A close examination of the spectra presented in Fig. 4 reveals that upon dilution a noticeable asymmetry is observed in the spectral feature on the lower wavenumber side of the main peak at ∼842 cm−1. In order to make a clear presentation, the analyzed Raman spectra in the region, 870–790 cm−1 for the binary mixture, (Acr + W) at different mole fraction of the reference system, Acr are presented in Fig. 5. A careful line shape analysis yields a new band at mole fraction 0.99 at a separation of ∼10 cm−1 on the lower wavenumber side from the main peak at ∼842 cm−1. It is to be noted that at mole fraction 0.97, this additional spectral feature becomes more pronounced at the cost of a loss in the main peak intensity. This new band, which appears upon dilution by water, is obviously due to the hydrogen bonding interaction. On further dilution to the mole fraction 0.95 the hydrogen bonded peak becomes so prominent that the main peak at ∼842 cm−1 completely disappears. This corresponds to the situation that almost all Acr molecule formed a hydrogen bond with a water molecule and that the spectral features become unaltered on further dilution (Fig. 5 and Table 5). Similar observations have been observed in the earlier studies21,22 where the hydrogen bonded peak becomes so prominent that the peak corresponding to the unbounded species completely disappears. The analyzed Raman spectra in the region 1200–1000 cm−1 for the binary mixture (Acr + W) presented in Fig. 6 shows a similar observation that a new band (HB1) at mole fraction 0.99 at a separation of ∼18 cm−1 on the lower wavenumber side of the main peak at ∼1142 cm−1. The intensity of the peak (HB1) goes on increasing until mole fraction 0.95 and becomes unaltered after that. However, another peak (HB2) has been observed at the lower wavenumber side of the hydrogen bonded peak that appears at ∼1083 cm−1. Moreover, the intensity of this newly developed band (HB2) goes on increasing upon dilution which clearly indicates that the degree of hydrogen bonding in terms of multiple hydrogen bonded molecules is increasing.

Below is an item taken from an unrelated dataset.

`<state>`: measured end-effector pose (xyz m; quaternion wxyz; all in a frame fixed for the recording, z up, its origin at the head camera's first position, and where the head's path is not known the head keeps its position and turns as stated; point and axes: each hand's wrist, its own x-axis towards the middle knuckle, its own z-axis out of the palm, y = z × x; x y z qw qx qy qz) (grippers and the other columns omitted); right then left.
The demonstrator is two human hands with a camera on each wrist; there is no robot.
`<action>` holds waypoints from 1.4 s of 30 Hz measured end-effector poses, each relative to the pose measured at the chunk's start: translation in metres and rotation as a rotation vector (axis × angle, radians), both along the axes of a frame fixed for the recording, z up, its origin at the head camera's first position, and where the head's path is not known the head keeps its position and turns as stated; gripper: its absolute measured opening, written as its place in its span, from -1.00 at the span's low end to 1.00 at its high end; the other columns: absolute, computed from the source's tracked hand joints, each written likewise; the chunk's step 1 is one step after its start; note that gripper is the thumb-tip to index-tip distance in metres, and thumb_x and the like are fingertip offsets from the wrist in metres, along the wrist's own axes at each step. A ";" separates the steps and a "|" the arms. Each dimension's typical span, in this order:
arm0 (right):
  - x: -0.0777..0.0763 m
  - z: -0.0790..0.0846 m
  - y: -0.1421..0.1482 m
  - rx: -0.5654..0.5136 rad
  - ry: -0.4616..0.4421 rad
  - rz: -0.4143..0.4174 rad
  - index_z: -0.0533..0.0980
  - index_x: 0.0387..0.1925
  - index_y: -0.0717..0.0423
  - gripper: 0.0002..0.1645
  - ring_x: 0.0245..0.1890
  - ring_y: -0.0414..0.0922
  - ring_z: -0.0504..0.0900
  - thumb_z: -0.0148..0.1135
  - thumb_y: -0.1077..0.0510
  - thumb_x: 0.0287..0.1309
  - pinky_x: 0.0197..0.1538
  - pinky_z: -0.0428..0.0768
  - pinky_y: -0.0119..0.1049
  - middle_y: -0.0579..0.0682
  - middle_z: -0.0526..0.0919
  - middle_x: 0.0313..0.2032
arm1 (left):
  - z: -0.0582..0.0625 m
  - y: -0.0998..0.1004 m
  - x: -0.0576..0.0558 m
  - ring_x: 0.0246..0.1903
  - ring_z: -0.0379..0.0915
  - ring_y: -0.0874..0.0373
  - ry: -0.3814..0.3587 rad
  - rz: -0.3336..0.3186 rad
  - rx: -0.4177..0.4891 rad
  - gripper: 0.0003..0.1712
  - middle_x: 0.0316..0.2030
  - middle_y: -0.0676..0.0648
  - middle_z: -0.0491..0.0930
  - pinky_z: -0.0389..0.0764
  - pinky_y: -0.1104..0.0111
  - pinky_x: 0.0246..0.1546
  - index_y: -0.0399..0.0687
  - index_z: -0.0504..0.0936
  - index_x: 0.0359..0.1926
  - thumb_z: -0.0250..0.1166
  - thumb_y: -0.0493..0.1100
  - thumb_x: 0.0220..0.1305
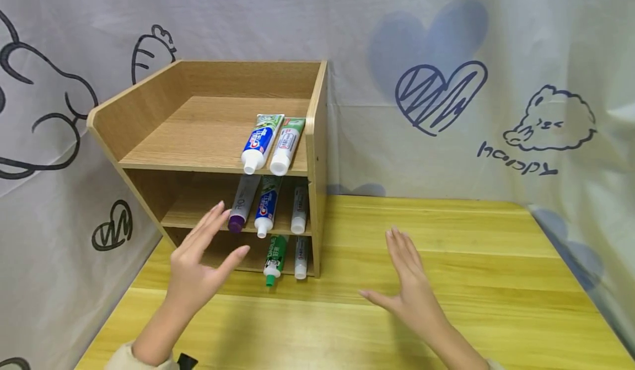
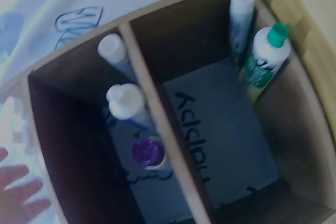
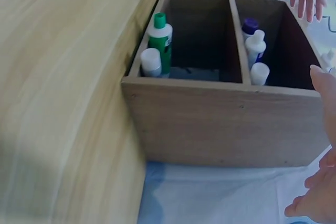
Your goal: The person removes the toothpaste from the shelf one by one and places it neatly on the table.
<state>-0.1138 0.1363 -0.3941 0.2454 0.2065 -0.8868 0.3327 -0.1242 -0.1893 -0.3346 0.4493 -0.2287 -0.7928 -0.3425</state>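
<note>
My left hand (image 1: 195, 273) is raised in front of the wooden shelf, thumb spread from the fingers, holding nothing. To the shelf's right, my right hand (image 1: 412, 293) hovers over the table with its fingers extended and nothing in its grasp. On the top board lie a blue-and-white Crest toothpaste tube (image 1: 261, 141) and a white-and-green tube (image 1: 288, 146). The middle tier holds a grey tube with a purple cap (image 1: 236, 224), another Crest tube (image 1: 267, 207) and a small white-capped tube (image 1: 299, 210). Below them are a green Darlie tube (image 1: 274, 257) and a white-capped tube (image 1: 300, 257).
The three-tier wooden shelf (image 1: 154, 135) stands at the back left of the yellow wood-grain table (image 1: 476, 248). Behind it hangs a pale curtain (image 1: 357, 44) printed with hearts and cartoon drawings. All the tubes lie toward the shelf's right side panel (image 1: 320, 193), caps facing forward.
</note>
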 end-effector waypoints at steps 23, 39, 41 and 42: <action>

image file: c3ra42707b-f5.tif
Fig. 5 Analyzed Raman spectra in the region, 870–780 cm−1 at different mole fractions of the reference system, Acr in the binary mixture (Acr + W) (a) neat, (b) 0.99, (c) 0.97, (d) 0.9, (e) 0.85, (f) 0.80, (g) 0.70, (h) 0.50 and (i) 0.30.

image file: c3ra42707b-f6.tif
Fig. 6 Analyzed Raman spectra in the region, 1200–1000 cm−1 at different mole fractions of the reference system, Acr in the binary mixture (Acr + W) (a) neat, (b) 0.99, (c) 0.97, (d) 0.95, (e) 0.9, (f) 0.85, (g) 0.80, (h) 0.70, (i) 0.50 and (j) 0.30.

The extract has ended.